During the last decade the church has also changed some of the language and tone have changed. The doctrine hasn't. The line involving chastity is the same. But being able to openly identify as gay, lesbian, bi has changed. The clarity that thoughts or even attraction is not the sin and only violations of the law of chastity is.
So much has changed. The official church's stance and clarity has helped ease that along. As much as modern culture. I would proffer many people are less homophobic. More understanding.
That doesn't make the experience for many people easy.
There is still the fact that much of the LGBT+ community will not understand your decision. The reticence in the community is very real. There are still barriers to housing, employment and other civil rights fights in various states.

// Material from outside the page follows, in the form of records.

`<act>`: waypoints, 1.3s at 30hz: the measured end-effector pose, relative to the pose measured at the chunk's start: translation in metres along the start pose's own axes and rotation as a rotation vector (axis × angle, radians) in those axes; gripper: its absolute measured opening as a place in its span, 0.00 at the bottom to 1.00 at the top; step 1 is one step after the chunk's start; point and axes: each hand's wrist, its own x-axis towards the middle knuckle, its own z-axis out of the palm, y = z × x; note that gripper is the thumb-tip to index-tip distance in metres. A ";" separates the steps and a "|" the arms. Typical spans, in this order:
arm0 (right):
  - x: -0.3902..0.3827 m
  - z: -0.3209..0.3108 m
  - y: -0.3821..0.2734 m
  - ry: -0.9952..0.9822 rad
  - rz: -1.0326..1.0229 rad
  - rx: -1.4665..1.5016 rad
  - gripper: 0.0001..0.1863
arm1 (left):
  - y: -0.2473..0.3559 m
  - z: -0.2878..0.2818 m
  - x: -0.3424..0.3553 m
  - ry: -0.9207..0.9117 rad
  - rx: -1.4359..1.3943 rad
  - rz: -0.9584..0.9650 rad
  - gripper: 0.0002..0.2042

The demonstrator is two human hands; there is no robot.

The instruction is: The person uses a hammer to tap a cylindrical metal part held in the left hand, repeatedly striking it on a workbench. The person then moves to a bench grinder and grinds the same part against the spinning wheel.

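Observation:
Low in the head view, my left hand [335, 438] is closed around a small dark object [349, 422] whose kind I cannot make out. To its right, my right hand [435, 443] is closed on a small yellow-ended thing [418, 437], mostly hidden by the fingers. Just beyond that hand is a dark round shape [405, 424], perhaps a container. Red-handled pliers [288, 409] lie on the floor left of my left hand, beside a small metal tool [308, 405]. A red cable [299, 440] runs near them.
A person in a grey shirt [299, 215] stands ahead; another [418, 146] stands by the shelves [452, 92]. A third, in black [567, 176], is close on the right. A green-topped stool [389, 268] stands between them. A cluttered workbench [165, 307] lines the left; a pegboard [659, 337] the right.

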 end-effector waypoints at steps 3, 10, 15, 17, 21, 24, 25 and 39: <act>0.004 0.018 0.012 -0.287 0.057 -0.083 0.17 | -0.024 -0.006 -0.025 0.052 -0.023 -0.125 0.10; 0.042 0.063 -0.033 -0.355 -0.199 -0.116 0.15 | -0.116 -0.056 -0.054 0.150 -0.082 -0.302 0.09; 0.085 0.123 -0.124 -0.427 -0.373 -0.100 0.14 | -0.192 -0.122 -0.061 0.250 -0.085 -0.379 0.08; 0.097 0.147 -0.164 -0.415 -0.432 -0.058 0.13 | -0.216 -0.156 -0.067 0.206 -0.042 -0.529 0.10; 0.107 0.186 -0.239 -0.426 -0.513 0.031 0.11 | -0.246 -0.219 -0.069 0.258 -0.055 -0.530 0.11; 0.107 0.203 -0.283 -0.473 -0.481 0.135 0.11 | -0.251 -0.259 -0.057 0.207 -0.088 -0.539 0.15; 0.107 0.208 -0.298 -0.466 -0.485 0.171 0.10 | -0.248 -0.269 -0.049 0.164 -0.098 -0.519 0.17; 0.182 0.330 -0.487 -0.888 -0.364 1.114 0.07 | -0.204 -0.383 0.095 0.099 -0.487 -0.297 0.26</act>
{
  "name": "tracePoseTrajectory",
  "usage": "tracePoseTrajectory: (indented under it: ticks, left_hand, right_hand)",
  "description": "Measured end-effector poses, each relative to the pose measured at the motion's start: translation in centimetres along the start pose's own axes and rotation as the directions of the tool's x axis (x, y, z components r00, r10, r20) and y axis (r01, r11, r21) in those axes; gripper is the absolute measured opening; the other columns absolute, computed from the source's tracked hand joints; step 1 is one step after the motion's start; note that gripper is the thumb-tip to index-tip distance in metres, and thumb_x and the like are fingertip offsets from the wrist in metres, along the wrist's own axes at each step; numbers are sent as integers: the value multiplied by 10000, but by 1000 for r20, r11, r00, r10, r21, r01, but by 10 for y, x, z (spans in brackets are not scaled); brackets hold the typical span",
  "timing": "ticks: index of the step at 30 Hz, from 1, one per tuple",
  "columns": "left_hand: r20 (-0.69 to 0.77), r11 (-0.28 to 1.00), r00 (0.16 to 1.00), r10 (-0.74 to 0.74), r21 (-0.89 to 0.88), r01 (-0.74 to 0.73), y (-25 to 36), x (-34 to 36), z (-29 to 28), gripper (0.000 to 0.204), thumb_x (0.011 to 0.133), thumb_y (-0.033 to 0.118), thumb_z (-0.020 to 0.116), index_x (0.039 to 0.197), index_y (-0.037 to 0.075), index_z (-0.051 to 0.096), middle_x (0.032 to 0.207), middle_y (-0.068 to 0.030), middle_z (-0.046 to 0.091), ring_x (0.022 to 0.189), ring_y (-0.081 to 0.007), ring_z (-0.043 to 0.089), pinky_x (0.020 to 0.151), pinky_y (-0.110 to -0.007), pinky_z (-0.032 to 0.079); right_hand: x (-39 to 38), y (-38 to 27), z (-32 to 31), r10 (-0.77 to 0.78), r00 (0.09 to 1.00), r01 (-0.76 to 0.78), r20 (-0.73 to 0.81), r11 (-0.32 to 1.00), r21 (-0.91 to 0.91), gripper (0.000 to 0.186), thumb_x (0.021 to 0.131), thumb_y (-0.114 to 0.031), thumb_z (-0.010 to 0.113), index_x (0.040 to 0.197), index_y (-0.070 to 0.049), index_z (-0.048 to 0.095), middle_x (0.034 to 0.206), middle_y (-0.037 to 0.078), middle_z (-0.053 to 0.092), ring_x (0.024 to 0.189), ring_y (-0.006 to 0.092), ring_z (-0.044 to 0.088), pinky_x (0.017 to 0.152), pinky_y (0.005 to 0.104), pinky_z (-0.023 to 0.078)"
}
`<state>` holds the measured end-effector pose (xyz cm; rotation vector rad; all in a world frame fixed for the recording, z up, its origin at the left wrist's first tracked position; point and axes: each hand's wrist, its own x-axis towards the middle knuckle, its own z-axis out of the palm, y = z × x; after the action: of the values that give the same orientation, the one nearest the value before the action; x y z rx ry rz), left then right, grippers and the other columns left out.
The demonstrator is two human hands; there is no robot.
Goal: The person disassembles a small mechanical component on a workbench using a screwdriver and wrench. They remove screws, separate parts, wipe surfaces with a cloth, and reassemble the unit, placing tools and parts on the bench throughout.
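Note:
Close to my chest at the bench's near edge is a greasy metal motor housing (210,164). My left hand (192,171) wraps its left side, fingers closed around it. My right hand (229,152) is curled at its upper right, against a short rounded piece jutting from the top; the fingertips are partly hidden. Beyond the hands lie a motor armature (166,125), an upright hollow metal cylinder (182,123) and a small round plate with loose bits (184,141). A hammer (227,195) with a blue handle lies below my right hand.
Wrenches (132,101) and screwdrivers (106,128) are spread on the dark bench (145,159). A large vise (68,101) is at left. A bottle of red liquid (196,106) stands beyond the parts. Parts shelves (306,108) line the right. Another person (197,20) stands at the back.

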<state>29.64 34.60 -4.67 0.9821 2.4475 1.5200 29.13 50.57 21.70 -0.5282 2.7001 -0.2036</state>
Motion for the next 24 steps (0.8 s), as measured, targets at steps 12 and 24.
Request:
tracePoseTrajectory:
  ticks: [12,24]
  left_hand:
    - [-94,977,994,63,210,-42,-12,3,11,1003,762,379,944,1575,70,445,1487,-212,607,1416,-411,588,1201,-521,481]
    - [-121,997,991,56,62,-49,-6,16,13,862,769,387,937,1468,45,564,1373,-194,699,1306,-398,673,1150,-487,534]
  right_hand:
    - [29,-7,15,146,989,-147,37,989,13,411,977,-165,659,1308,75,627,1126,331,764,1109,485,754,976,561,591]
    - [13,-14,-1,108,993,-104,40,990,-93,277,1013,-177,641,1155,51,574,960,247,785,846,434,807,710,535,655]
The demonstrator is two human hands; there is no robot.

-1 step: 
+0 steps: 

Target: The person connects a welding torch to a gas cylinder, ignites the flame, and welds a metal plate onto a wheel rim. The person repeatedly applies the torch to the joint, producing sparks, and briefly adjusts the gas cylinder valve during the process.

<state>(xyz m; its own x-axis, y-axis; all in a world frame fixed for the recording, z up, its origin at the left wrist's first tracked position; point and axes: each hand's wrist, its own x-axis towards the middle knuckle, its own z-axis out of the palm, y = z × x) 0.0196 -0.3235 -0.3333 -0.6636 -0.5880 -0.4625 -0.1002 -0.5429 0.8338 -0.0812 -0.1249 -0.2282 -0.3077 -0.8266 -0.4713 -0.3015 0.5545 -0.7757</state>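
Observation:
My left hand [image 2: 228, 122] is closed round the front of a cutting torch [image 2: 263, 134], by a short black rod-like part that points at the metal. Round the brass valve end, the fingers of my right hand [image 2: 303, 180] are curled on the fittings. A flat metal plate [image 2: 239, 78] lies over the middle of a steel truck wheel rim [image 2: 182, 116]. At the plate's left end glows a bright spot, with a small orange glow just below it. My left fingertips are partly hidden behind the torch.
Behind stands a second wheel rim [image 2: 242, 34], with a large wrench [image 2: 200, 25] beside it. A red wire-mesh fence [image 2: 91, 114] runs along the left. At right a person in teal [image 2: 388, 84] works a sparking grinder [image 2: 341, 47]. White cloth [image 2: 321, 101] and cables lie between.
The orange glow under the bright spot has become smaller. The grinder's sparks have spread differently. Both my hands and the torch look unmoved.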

The church is an organization that opposed gay marriage, and for a time withheld ordinances from the children of LGBT+ parents. It's created friction. And understandably so.
This is why, this struggle, is real. The idea of being caught in between aspects of your identity, your inborn experience. The trials that are to be faced. The questions you ask yourself, you ask god, and you ask those around you.
As my testimony of Christ, his love, his Atonement, and its effect on my life has grown; my questions around this issue has only increased. The effects on families I know is too real. The way it's impacted those around me. I have friends who are gay, lesbian, bi, trans who have stayed in the church and those who have left. I have those in the closet and those out. And I know plenty of people who are supportive (allies) who have stayed and left. I don't see that dynamic changing anytime soon.
Sadly it's less about the challenges of doctrine and official church policy. Though that is hard enough. It's the culture of the church not keeping up yet. It's political factions that still rile us. It's the fact that ward to ward, family to family, the open arms are not consistent. But I'm hopeful enough to add yet.
I don't know where this ends, where it goes. I know that it troubles me. I know I'm not alone in that.
I just hope that we can look at this issue with compassion. And with the majority of compassion not reserved for those on the sidelines but for those who find they are the one with the actual trial. Those who find themselves praying for understanding of why they are who they actually are. The people who hide who they are. The people who feel on the outside. The people who are seeing changes now that they wish existed when they were younger. Those who struggle to find people to confide in, to share their struggle with. They are those who need the most compassion.
That's the only way I see us moving forward. Because, this is a hard subject, with hard requests of some people. But not of all people, and I can't wrap my mind around it yet.
But I hope that maybe I can. I know it's better than when I was a youth. I know there were always be struggles and questions about this issue. It's only my hope that more people connected to this keep asking more and more questions. Even if we don't have all the answers; yet.